## [Task details]
All that should come back is the lines of the data below from the one containing "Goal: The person" to the one containing "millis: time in", inclusive, exactly as they stand.

Dataset entries

..............................

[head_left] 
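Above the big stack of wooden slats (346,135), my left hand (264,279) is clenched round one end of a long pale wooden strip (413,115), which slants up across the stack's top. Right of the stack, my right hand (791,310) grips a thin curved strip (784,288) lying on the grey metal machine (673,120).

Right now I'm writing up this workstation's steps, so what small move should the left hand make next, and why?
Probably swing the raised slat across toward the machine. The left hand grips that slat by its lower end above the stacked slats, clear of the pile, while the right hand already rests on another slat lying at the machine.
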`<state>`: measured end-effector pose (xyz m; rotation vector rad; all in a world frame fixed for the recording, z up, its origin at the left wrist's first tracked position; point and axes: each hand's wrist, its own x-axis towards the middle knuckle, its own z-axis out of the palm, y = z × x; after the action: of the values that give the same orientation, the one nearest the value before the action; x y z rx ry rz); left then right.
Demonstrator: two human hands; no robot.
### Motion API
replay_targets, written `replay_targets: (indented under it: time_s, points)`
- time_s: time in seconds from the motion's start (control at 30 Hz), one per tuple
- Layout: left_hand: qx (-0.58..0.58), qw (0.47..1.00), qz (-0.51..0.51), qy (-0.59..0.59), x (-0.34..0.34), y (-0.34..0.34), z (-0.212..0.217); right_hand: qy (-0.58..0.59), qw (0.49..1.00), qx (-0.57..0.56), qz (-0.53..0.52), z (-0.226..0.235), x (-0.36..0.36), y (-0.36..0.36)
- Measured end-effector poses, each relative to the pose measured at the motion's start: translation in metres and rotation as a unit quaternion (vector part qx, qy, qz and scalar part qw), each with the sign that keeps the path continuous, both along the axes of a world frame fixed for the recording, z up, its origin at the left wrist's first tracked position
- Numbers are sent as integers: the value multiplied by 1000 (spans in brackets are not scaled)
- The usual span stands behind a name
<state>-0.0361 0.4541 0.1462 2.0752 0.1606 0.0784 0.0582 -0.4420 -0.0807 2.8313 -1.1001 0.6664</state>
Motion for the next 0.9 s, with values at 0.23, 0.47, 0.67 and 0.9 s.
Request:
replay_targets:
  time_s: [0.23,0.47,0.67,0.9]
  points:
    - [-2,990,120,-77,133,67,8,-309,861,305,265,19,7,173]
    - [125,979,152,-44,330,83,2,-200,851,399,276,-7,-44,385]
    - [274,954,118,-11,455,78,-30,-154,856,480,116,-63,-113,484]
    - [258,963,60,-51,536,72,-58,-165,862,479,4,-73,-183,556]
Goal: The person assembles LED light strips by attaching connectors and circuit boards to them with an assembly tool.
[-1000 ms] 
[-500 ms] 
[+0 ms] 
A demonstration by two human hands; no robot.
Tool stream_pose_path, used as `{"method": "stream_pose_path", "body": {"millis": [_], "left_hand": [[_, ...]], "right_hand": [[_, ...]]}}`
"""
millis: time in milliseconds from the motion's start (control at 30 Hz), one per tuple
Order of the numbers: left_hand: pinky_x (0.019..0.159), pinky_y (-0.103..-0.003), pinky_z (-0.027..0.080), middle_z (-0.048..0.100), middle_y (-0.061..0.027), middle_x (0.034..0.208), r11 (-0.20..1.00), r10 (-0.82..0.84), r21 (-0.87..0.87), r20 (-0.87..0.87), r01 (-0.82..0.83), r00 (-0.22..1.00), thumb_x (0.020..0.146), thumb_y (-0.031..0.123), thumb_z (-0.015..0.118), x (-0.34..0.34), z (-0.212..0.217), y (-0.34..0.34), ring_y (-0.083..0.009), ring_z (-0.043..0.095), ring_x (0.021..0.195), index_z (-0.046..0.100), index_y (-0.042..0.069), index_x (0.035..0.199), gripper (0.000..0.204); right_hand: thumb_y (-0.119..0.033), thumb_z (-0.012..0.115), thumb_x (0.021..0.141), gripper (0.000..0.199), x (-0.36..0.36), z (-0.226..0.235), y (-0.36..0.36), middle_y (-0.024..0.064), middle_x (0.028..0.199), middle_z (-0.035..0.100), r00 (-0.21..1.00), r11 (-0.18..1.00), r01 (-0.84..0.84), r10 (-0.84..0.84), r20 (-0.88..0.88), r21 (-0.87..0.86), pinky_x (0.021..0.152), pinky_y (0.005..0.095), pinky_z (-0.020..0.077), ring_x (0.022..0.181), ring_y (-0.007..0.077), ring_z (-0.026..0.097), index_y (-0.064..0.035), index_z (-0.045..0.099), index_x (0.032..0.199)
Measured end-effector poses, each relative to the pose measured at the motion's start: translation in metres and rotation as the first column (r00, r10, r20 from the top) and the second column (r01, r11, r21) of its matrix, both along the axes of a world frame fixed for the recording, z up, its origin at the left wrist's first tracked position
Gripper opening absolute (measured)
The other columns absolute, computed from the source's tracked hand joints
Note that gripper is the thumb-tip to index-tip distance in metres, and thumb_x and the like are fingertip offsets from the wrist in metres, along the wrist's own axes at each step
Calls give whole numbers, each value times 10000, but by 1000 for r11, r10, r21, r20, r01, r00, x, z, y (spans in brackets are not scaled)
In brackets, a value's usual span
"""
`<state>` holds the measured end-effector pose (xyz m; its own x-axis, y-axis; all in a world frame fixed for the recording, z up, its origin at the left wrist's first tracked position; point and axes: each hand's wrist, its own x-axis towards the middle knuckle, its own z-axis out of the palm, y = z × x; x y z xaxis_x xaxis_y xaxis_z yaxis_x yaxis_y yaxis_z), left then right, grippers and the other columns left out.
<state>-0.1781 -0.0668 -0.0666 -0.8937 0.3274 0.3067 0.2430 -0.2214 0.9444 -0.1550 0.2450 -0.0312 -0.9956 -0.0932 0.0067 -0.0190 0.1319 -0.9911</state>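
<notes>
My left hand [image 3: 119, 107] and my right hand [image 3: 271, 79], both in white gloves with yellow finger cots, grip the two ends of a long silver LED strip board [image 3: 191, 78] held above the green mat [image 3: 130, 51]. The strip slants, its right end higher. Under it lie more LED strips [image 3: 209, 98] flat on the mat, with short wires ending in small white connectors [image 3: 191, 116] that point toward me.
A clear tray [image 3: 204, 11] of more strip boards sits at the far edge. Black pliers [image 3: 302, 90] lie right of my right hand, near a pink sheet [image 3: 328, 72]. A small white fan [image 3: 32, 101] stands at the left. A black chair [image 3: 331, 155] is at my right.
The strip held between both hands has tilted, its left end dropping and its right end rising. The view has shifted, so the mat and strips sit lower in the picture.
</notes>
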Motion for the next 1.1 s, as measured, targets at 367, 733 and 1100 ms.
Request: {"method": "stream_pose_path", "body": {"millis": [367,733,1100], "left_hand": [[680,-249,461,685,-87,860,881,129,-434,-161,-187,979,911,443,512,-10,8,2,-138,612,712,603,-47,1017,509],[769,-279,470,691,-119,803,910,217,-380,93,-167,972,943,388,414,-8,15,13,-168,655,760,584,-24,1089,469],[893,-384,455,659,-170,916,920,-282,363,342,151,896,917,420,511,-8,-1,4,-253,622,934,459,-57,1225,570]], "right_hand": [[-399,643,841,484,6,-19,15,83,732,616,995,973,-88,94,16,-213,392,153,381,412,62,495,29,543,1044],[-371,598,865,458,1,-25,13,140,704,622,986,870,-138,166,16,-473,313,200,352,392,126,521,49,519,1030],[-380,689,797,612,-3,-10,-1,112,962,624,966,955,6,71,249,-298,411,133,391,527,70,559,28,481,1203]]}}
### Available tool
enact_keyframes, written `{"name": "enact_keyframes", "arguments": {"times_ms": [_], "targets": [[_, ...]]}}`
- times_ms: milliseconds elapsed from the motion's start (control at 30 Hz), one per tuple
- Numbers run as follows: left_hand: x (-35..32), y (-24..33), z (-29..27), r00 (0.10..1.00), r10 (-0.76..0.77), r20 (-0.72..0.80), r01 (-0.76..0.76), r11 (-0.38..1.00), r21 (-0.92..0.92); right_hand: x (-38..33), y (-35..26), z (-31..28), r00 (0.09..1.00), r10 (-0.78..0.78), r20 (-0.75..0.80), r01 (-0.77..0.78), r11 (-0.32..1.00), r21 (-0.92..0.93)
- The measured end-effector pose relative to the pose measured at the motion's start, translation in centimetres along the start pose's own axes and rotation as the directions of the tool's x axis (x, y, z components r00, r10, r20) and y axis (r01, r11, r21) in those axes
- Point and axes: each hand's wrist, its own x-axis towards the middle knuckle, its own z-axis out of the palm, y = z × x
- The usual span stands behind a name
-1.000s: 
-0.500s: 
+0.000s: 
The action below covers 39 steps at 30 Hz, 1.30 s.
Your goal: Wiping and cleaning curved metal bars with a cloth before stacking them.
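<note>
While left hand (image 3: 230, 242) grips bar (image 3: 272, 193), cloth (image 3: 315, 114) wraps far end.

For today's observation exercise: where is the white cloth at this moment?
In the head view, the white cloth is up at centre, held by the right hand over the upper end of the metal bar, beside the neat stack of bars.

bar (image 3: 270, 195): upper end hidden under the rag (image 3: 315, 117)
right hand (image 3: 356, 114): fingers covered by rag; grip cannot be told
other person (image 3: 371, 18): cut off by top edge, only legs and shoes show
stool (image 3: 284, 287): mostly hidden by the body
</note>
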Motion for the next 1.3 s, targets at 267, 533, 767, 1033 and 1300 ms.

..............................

## [Task output]
Goal: The person assembles LED light strips by attaching connectors and circuit boards to them with an assembly tool.
[-1000 ms] 
[-500 ms] 
[+0 ms] 
A demonstration by two human hands; no robot.
Tool stream_pose_path, used as `{"method": "stream_pose_path", "body": {"millis": [_], "left_hand": [[_, ...]], "right_hand": [[_, ...]]}}`
"""
millis: time in milliseconds from the motion's start (control at 30 Hz), one per tuple

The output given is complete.